Action item
Your task is to retype each line of the data below exactly.
Start of Supplied material
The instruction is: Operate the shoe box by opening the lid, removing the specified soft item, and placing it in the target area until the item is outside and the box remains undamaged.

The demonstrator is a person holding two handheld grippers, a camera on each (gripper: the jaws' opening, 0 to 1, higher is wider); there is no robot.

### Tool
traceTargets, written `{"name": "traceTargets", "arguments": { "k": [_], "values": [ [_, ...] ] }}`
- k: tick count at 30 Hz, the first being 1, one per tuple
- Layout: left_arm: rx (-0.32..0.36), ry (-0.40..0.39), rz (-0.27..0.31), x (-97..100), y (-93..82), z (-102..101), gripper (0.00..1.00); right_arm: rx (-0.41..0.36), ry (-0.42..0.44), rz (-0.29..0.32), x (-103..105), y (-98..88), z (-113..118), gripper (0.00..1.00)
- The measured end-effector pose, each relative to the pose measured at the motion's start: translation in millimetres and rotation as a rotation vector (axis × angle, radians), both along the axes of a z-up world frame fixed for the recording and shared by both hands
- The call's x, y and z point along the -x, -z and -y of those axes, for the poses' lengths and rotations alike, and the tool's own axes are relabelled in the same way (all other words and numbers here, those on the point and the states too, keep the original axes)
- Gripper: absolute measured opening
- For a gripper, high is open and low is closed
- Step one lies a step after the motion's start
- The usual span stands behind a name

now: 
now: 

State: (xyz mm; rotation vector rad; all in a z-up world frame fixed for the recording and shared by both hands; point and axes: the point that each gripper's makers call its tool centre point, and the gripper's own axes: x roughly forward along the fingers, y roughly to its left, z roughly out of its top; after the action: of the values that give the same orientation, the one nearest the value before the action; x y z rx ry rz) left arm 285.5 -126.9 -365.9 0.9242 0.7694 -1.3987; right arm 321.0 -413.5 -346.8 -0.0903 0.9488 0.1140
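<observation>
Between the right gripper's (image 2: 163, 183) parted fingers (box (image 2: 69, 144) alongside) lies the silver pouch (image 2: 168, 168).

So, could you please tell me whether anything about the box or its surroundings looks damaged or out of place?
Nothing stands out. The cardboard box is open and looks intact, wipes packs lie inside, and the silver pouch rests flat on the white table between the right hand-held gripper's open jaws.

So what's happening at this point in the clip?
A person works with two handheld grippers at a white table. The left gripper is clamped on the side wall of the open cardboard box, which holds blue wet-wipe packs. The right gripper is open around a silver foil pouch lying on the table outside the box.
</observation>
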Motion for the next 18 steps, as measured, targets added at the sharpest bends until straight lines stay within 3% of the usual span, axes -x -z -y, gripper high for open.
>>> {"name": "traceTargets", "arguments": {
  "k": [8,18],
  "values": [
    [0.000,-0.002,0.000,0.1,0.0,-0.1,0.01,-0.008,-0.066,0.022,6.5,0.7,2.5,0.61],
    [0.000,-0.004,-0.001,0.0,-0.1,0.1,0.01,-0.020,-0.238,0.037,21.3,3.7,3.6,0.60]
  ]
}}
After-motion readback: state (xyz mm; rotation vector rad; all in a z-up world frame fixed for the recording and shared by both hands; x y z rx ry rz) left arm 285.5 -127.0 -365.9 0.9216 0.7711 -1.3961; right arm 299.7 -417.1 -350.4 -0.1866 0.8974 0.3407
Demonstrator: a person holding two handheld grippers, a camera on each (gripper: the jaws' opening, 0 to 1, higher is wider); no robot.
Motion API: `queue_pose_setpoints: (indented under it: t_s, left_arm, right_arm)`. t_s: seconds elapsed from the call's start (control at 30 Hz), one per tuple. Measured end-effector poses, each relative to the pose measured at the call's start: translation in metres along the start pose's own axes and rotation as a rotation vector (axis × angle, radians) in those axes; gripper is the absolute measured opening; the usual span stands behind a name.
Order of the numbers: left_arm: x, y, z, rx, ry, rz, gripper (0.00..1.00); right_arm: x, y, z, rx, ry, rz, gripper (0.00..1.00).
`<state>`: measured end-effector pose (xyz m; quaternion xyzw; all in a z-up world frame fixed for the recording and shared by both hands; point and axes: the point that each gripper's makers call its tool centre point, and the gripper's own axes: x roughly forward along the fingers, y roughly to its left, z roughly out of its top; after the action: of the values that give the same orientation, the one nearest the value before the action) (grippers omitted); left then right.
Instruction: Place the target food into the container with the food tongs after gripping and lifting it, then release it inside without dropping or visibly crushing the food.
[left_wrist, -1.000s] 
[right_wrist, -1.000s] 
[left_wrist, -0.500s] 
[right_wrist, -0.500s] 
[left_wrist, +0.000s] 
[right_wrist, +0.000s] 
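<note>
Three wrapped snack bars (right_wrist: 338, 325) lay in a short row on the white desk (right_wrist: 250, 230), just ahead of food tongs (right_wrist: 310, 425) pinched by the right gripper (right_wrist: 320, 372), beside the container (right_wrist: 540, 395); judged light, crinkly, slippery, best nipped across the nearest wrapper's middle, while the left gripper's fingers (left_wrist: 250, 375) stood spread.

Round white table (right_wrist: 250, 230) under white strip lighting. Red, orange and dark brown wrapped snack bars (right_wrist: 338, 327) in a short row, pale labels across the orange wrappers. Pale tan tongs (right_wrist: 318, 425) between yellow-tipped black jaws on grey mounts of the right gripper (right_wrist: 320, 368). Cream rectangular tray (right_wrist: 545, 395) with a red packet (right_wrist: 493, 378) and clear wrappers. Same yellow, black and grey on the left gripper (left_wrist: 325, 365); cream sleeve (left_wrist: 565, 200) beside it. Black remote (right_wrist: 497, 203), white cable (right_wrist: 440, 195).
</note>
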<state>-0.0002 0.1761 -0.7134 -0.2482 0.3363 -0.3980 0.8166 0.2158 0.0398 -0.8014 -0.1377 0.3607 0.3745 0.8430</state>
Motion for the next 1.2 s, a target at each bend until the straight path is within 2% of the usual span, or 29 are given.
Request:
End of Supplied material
Exercise answer
The instruction is: Operate the shoe box by opening the lid, removing the specified soft item, and placing it in the target area until the item is outside and the box remains undamaged.

The demonstrator is a person holding two handheld grippers, a camera on each (gripper: the jaws' opening, 0 to 1, higher is wider); there is no robot.

### Tool
traceTargets, written `{"name": "traceTargets", "arguments": { "k": [_], "values": [ [_, ...] ] }}`
- k: tick count at 30 Hz, the first being 1, one per tuple
- Layout: left_arm: rx (-0.32..0.36), ry (-0.40..0.39), rz (-0.27..0.31), x (-97..100), y (-93..82), z (-102..101), gripper (0.00..1.00); right_arm: rx (-0.41..0.36), ry (-0.42..0.44), rz (-0.29..0.32), x (-103..105), y (-98..88), z (-113..118), gripper (0.00..1.00)
- The measured end-effector pose, each relative to the pose measured at the motion's start: translation in millimetres and rotation as a rotation vector (axis × angle, radians), both along the axes of a z-up world frame fixed for the recording and shared by both hands
- The call's x, y and z point along the -x, -z and -y of those axes, for the poses' lengths and rotations alike, and the tool's own axes are relabelled in the same way (all other words and numbers here, those on the point and the states too, keep the original axes)
- Gripper: absolute measured opening
- For a gripper, high is open and low is closed
- Step one lies a step after the motion's start
- The usual span stands behind a name

now: 
now: 

State: (xyz mm; rotation vector rad; all in a z-up world frame fixed for the recording and shared by both hands; point and axes: the point that each gripper's makers call its tool centre point, and the gripper's own axes: x roughly forward along the fingers, y roughly to its left, z roughly out of its top; after the action: of the values that give the same orientation, the one nearest the value before the action; x y z rx ry rz) left arm 285.5 -126.9 -365.9 0.9242 0.7694 -1.3987; right arm 321.0 -413.5 -346.8 -0.0903 0.9488 0.1140
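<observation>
Between the right gripper's (image 2: 163, 183) parted fingers (box (image 2: 69, 144) alongside) lies the silver pouch (image 2: 168, 168).

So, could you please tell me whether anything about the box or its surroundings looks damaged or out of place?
Nothing stands out. The cardboard box is open and looks intact, wipes packs lie inside, and the silver pouch rests flat on the white table between the right hand-held gripper's open jaws.

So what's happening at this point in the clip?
A person works with two handheld grippers at a white table. The left gripper is clamped on the side wall of the open cardboard box, which holds blue wet-wipe packs. The right gripper is open around a silver foil pouch lying on the table outside the box.
</observation>
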Motion for the next 18 steps, as measured, targets added at the sharpest bends until straight lines stay within 3% of the usual span, axes -x -z -y, gripper high for open.
>>> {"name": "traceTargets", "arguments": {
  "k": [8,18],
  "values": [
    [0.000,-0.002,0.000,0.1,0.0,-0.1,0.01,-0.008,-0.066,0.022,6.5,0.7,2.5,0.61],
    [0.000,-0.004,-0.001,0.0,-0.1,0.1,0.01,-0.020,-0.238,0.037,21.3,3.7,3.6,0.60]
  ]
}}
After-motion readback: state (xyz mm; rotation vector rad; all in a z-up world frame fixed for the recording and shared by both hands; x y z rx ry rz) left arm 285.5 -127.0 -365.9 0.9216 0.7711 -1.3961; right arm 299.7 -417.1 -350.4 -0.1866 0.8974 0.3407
Demonstrator: a person holding two handheld grippers, a camera on each (gripper: the jaws' opening, 0 to 1, higher is wider); no robot.
Motion API: `queue_pose_setpoints: (indented under it: t_s, left_arm, right_arm)`. t_s: seconds elapsed from the call's start (control at 30 Hz), one per tuple. Measured end-effector poses, each relative to the pose measured at the call's start: translation in metres along the start pose's own axes and rotation as a rotation vector (axis × angle, radians) in those axes; gripper is the absolute measured opening; the usual span stands behind a name.
Order of the numbers: left_arm: x, y, z, rx, ry, rz, gripper (0.00..1.00); right_arm: x, y, z, rx, ry, rz, gripper (0.00..1.00).
`<state>`: measured end-effector pose (xyz m; quaternion xyzw; all in a z-up world frame fixed for the recording and shared by both hands; point and axes: the point that each gripper's makers call its tool centre point, and the gripper's own axes: x roughly forward along the fingers, y roughly to its left, z roughly out of its top; after the action: of the values that give the same orientation, the one nearest the value before the action) (grippers omitted); left then right.
Instruction: Place the target food into the container with the food tongs after gripping and lifting it, then release it inside without dropping or visibly crushing the food.
[left_wrist, -1.000s] 
[right_wrist, -1.000s] 
[left_wrist, -0.500s] 
[right_wrist, -0.500s] 
[left_wrist, +0.000s] 
[right_wrist, +0.000s] 
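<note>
Three wrapped snack bars (right_wrist: 338, 325) lay in a short row on the white desk (right_wrist: 250, 230), just ahead of food tongs (right_wrist: 310, 425) pinched by the right gripper (right_wrist: 320, 372), beside the container (right_wrist: 540, 395); judged light, crinkly, slippery, best nipped across the nearest wrapper's middle, while the left gripper's fingers (left_wrist: 250, 375) stood spread.

Round white table (right_wrist: 250, 230) under white strip lighting. Red, orange and dark brown wrapped snack bars (right_wrist: 338, 327) in a short row, pale labels across the orange wrappers. Pale tan tongs (right_wrist: 318, 425) between yellow-tipped black jaws on grey mounts of the right gripper (right_wrist: 320, 368). Cream rectangular tray (right_wrist: 545, 395) with a red packet (right_wrist: 493, 378) and clear wrappers. Same yellow, black and grey on the left gripper (left_wrist: 325, 365); cream sleeve (left_wrist: 565, 200) beside it. Black remote (right_wrist: 497, 203), white cable (right_wrist: 440, 195).
</note>
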<state>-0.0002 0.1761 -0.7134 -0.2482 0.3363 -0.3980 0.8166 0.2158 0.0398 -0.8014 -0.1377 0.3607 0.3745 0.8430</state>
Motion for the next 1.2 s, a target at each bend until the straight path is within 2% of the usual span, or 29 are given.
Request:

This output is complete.